Where to Watch Tom and Jerry: Forbidden Compass (2025) Online
Full Credits
Title: Tom and Jerry: Forbidden Compass
Distributor: Warner Bros. Discovery, Vertigo Releasing, Viva Pictures
Release date: May 22, 2026
Rating: PG
Running time: 1 hour 44 minutes
Director: Zhang Gang
Writers: Zhang Gang, Lindsay Katai, Bob Boyle, William Hanna, Joseph Barbera
Producers and Executive Producers: Chen Bofei, Ruoqing Fu, Jasmine Gao, Shaojing Yang, Huixia Zhang
Cast: Jiang Wen, Shun Zi, Lan Long, Tu Xiongfei, Li Baixin, Li Hanlin, Zhang Wenjie, Bai Weiche, John Shang, Ruan Yifei
Director of Photography (Cinematographer): Zhang Gang
Editors: Zhang Gang
Composer: Michael A. Reagan, Vivek Maddala, Hank Lee
The Review
Tom and Jerry: Forbidden Compass
Tom and Jerry: Forbidden Compass serves as a flashing example of corporate asset mismanagement. By dropping silent slapstick legends into a dense, text-heavy Chinese fantasy epic, the production strips away the foundational chase mechanics that define the franchise. The title characters become marginalized onlookers in their own feature film, buried beneath heavy exposition and an exhausting barrage of digital effects. While the cultural artistry of the environments is evident, the project ultimately fails to bridge its two distinct creative worlds.
PROS
- The opening museum sequence preserves the elastic, anarchic spirit of the original Hanna-Barbera theatrical shorts.

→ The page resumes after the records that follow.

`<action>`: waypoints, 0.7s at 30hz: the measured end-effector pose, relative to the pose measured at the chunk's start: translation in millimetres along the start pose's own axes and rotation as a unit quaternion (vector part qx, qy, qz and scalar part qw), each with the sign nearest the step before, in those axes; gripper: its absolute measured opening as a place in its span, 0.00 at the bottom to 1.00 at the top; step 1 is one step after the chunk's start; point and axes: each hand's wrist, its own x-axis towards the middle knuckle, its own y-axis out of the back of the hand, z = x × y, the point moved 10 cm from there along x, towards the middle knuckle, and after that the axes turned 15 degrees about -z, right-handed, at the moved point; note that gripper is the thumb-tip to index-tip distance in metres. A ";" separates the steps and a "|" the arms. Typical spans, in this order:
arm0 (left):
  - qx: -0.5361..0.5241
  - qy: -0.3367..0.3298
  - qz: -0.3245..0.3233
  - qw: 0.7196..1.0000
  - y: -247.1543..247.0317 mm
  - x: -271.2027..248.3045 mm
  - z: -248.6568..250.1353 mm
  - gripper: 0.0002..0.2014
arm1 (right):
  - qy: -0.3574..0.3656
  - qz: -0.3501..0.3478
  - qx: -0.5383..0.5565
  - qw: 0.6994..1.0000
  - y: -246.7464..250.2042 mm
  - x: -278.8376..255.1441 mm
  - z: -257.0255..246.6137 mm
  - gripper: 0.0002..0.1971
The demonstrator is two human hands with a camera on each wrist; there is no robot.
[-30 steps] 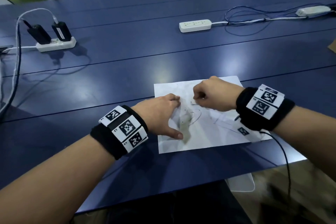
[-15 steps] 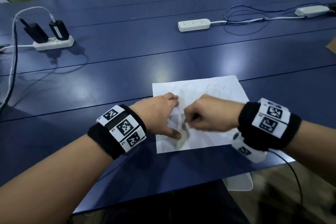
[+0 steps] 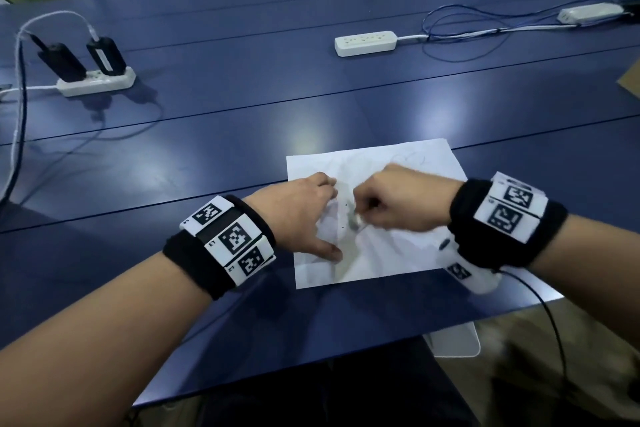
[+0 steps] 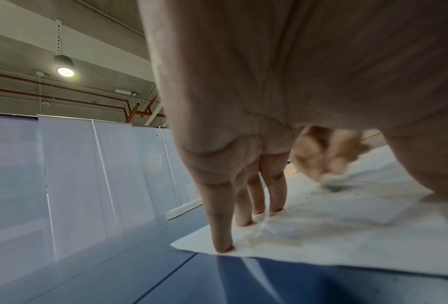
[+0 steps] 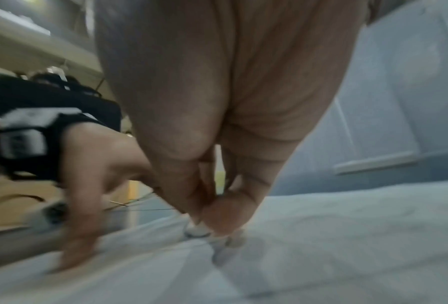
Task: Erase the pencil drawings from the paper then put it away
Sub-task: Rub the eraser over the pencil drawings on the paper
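Observation:
A white sheet of paper [image 3: 388, 253] with faint pencil lines lies on the blue table [image 3: 242, 135] near its front edge. My left hand [image 3: 311, 218] presses down on the sheet's left part with spread, straight fingers [image 4: 254, 203]. My right hand [image 3: 388, 204] pinches a small white eraser [image 3: 356, 220] and holds its tip on the paper, just right of the left hand. In the right wrist view the eraser [image 5: 198, 231] sits under the thumb and fingertips, blurred. The paper [image 4: 321, 236] looks slightly wrinkled around the rubbed spot.
A white power strip with two black adapters [image 3: 97, 80] stands at the back left, its cable trailing off the left side. Another power strip [image 3: 365, 43] and a blue cable loop [image 3: 450, 31] lie at the back right. A white chair seat [image 3: 453, 340] shows below the table edge.
My right hand with the eraser moved toward me and left across the paper, then back away a little, rubbing. The left hand stayed pressed on the sheet.

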 end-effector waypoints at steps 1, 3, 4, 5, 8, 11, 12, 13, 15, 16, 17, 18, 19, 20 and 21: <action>0.002 0.000 0.000 1.000 0.1 0.3 0.3 0.52 | -0.032 0.028 0.003 0.999 10.4 0.4 15.4 0.08; 0.003 0.001 -0.001 1.000 -0.1 0.2 0.7 0.52 | -0.072 0.060 0.006 0.996 20.4 -1.0 35.7 0.07; 0.005 0.002 -0.001 1.000 0.1 0.2 0.6 0.52 | -0.066 0.057 0.000 0.996 18.7 -2.4 33.0 0.07; 0.008 0.002 -0.001 1.000 -0.1 0.5 0.8 0.52 | -0.044 0.042 -0.004 0.998 12.6 -4.1 22.3 0.08; 0.006 0.003 -0.003 1.000 -0.7 1.6 0.4 0.54 | 0.032 -0.036 0.009 0.999 -14.9 -8.0 -13.4 0.10; 0.006 0.003 -0.004 1.000 -1.1 2.0 0.0 0.53 | -0.013 0.017 -0.012 1.000 3.8 -1.5 6.9 0.08; 0.007 0.003 -0.003 1.000 -1.0 2.0 -0.4 0.53 | -0.041 0.045 -0.009 0.998 14.3 -0.3 20.6 0.08; 0.007 0.003 -0.003 1.000 -1.1 2.0 -0.3 0.53 | -0.059 0.063 -0.004 0.996 21.1 -0.2 31.4 0.08; 0.010 0.005 -0.005 1.000 -1.4 2.4 -1.1 0.53 | -0.055 0.056 0.002 0.997 19.0 -2.2 32.7 0.08; 0.010 0.005 -0.006 1.000 -1.5 2.5 -1.3 0.53 | -0.031 0.036 0.005 0.999 12.0 -3.9 22.3 0.08; 0.010 0.004 -0.006 1.000 -1.6 3.0 -0.8 0.54 | -0.002 0.009 0.011 1.000 1.4 -6.6 8.4 0.07; 0.010 0.003 -0.006 1.000 -1.2 2.9 -0.2 0.54 | 0.023 -0.018 0.016 0.999 -9.3 -9.3 -4.6 0.05; 0.010 0.002 -0.006 1.000 -1.1 2.9 0.0 0.54 | 0.037 -0.034 0.018 0.999 -15.6 -10.4 -11.7 0.04; 0.009 0.001 -0.006 1.000 -0.8 2.4 0.5 0.54 | 0.036 -0.033 0.018 0.999 -14.5 -9.6 -11.4 0.04; 0.010 0.000 -0.007 1.000 -1.1 2.6 0.9 0.54 | 0.020 -0.013 0.017 1.000 -7.6 -7.8 -4.1 0.04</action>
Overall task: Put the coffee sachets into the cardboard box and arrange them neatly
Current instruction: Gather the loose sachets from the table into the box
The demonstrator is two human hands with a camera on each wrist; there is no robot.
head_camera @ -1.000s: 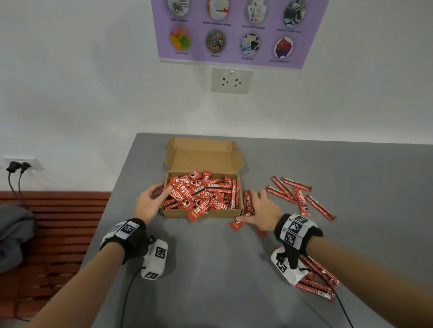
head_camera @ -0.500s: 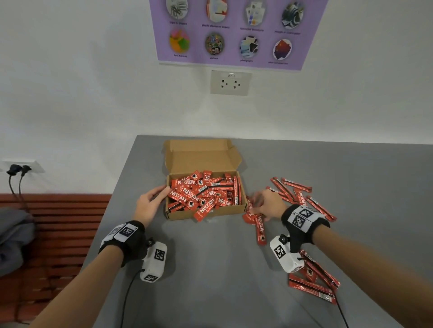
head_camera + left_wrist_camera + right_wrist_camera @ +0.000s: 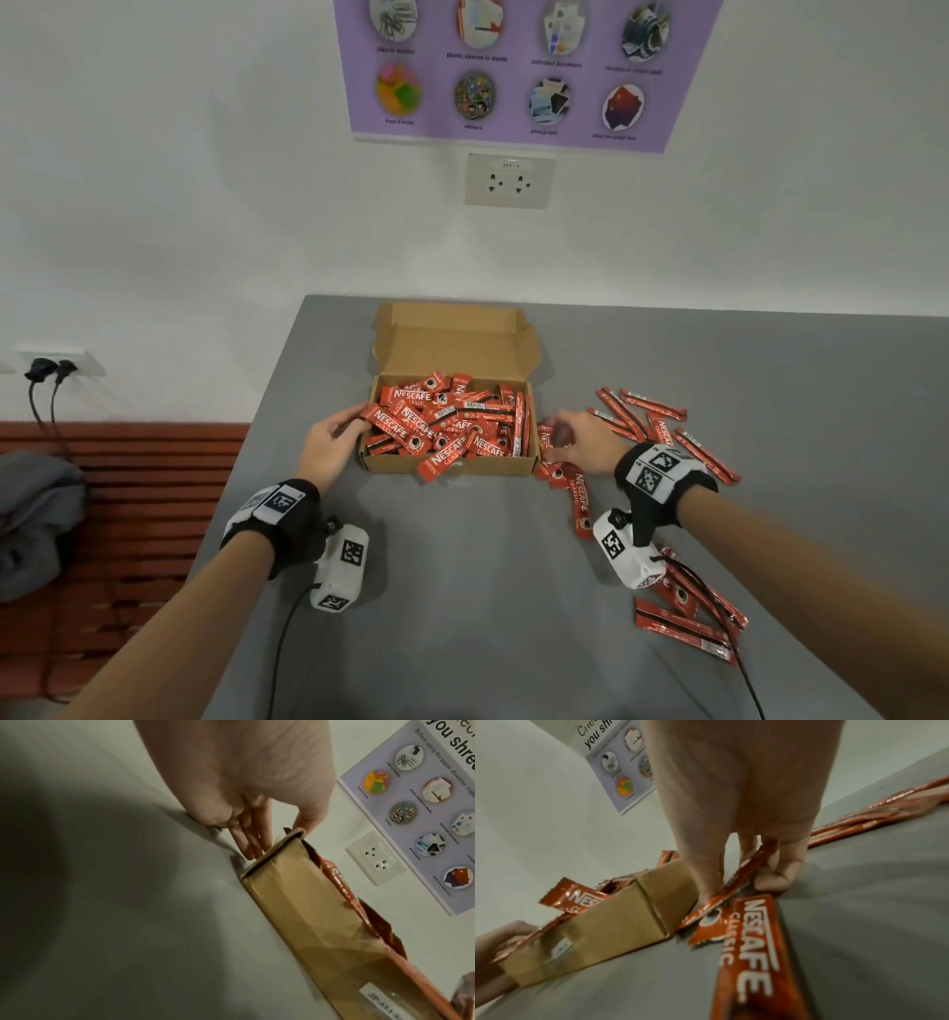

- The environmental design and architecture showcase detailed, polished regional artistry.
CONS
- The title characters are marginalized and reduced to secondary passive onlookers.
- The classic competitive chase dynamic is broken by arbitrarily splitting the duo onto opposing sides.
- The feature runtime relies on a relentless barrage of explosions and music that causes sensory fatigue.
- The heavy reliance on verbal exposition clashes with the silent performance style of the protagonists.